Informed Consent

I’m Listening Counseling Services PLLC is run by Viola Schrantz MS, LMHC. Licensed in the state of Washington, LH61130702. I provide evidence-based mental health services for individuals ages 12 and up. The following information will provide you with explanations regarding my clinical disclosure, clinical approaches, client informed consent with law and ethics regarding client’s rights and confidentiality, costs and services provided, and client’s responsibility for payment..

Clinical disclosure

I hold a BA in Psychology and a BA in Sociology with honors from Ashford University (now University of Arizona). I hold a MA in Mental Health Counseling with honors from Capella University. I have certificates in peer counseling, WISe (wrap around with intensive services), trauma focused cognitive behavioral services (TF-CBT), gender affirming and queer care, and Telehealth services. Certificates and continued education are ongoing and this will be updated regularly.

Clinical Approaches

Identifying the whole person, I use evidence-based approaches to treat each unique individual. Building off the person-centered approach, therapy is designed to fit your mental health and personal needs. I specialize in cognitive behavioral therapy, psychodynamic, and solution-focused therapies that I use to support individualized care and treatment.

By agreeing to work with me you recognize that you are making the choice to be here. Making the choice to attend mental health therapy can sometimes be difficult. Attending mental health therapy should feel comfortable and safe. You have the right to end therapy at any time. This is your therapy and it is important that the therapeutic process fits you. This is your journey; I can be on this journey with you, listen, provide feedback, suggest exercises and give you tools, but ultimately this is the work you are doing for yourself.

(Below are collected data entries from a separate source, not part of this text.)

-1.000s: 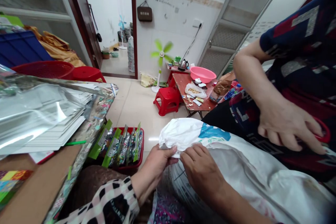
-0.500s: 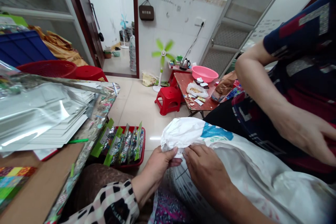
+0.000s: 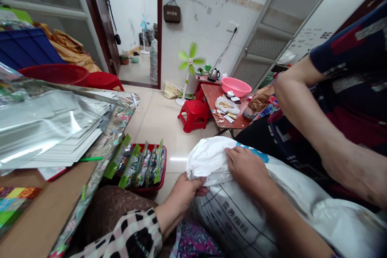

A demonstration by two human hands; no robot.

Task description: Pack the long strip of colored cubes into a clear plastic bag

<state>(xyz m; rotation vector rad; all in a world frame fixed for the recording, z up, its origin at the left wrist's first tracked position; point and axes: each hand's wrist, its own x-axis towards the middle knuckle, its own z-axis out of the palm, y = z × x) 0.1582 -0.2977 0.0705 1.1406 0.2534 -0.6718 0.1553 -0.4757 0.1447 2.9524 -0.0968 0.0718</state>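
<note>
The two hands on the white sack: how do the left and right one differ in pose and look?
The left hand pinches the edge of the white sack between thumb and fingers; the right hand lies back-up on it, its grip unclear. The right hand is beside the blue print, the left hand farther from it. A checked sleeve reaches near the left wrist; the right wrist is bare. Both touch the sack.

White sack (image 3: 217, 205), bulging, creased; dark characters and lines printed on side, blue print above. Crumpled end at 6 o'clock, body stretching toward 4.
</note>
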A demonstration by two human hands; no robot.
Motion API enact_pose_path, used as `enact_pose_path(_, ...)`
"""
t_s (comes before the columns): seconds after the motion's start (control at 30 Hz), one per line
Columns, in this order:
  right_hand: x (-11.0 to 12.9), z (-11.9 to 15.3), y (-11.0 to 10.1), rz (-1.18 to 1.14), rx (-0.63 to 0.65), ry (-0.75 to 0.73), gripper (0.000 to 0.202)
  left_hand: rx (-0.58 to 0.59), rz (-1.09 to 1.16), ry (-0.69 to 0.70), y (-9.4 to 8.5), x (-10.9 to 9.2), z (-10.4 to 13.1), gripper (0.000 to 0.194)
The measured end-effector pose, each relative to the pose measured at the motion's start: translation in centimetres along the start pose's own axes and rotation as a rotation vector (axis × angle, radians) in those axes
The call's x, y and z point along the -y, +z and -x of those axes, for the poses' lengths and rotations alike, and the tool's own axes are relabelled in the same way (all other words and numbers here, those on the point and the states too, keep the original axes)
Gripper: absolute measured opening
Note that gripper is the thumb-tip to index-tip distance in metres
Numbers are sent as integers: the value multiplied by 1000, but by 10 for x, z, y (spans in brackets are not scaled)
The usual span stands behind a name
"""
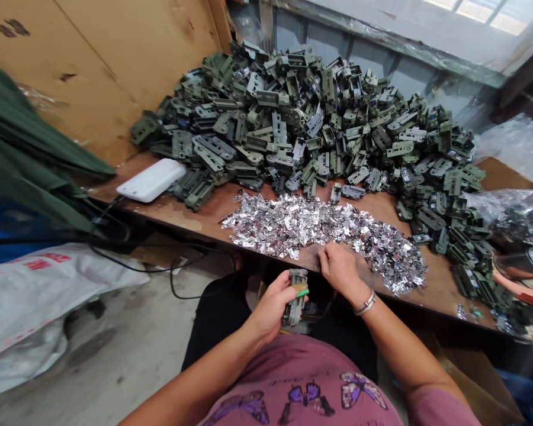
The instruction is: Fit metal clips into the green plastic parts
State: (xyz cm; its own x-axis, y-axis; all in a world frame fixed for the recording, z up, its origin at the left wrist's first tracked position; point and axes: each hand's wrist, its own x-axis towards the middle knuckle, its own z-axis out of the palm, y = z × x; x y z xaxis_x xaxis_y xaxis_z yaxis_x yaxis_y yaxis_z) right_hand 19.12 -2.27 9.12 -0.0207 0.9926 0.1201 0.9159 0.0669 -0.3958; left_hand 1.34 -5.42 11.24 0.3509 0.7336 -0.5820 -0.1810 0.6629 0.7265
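White gadget (151, 180) on left end of worktop (204, 222), cable (114, 203) at its near end. Big cardboard (93, 71) behind, kinda scuffed. Green cloth (22, 130) draped far left, white sack (66, 284) with red print slumped below. Crumpled clear plastic (510, 148) over right.

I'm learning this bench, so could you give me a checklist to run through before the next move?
1. Left hand holding the grey-green part: ok.
2. Right hand near the silver pieces: ok, at the heap's front side.
3. Piece held in the right hand: cannot tell; the curled hand would hide it.
4. Silver pieces well back from the table edge: not ok; some lie close to it.
5. White device clear of both hands: ok.
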Motion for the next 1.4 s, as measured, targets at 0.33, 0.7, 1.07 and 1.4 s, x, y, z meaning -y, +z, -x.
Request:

I hold the right to suggest other mental health professionals that may work better with you or for you at any time. If I do not feel like I am a right therapeutic fit for you, I will do my best to communicate that with you, along with references to therapists/agencies who might be a better fit. I hold the right to end the therapeutic relationship if there are inappropriate behaviors (with references to other therapists/agencies). Due to the nature of telehealth, it is required that you are not operating a vehicle (driving), that you are not in a public location, and that you are clothed at all times during sessions (unless special accommodations have been made – there is a signed agreement between you and me that has been discussed and agreed upon). 

Client confidentiality

Client confidentiality protects private and personal information. Information shared in therapy, including the fact that you are in therapy, is protected by law. Sessions will remain private between you and the therapist, unless otherwise requested in writing or mandated to report (outlined below). I will do my best to protect your sensitive information. However, there are circumstances when it is required for me to break confidentiality. These include:

  • In event of medical emergency, I may give necessary information to medical personal.
  • If I am concerned you might harm and/or kill yourself, I will seek and notify appropriate supports.
  • If I am concerned you might harm and/or kill someone else, I will contact proper individuals and authorities.
  • If I hear of the abuse towards children, elderly individuals, and/or other vulnerable individuals, I will contact the proper authorities.
  • Court-ordered treatment that requires shared information

I will do my best to communicate with you if there is probable cause to break therapist/client confidentiality. However, be fully aware reporting may happen without communication and I cannot be held accountable for that.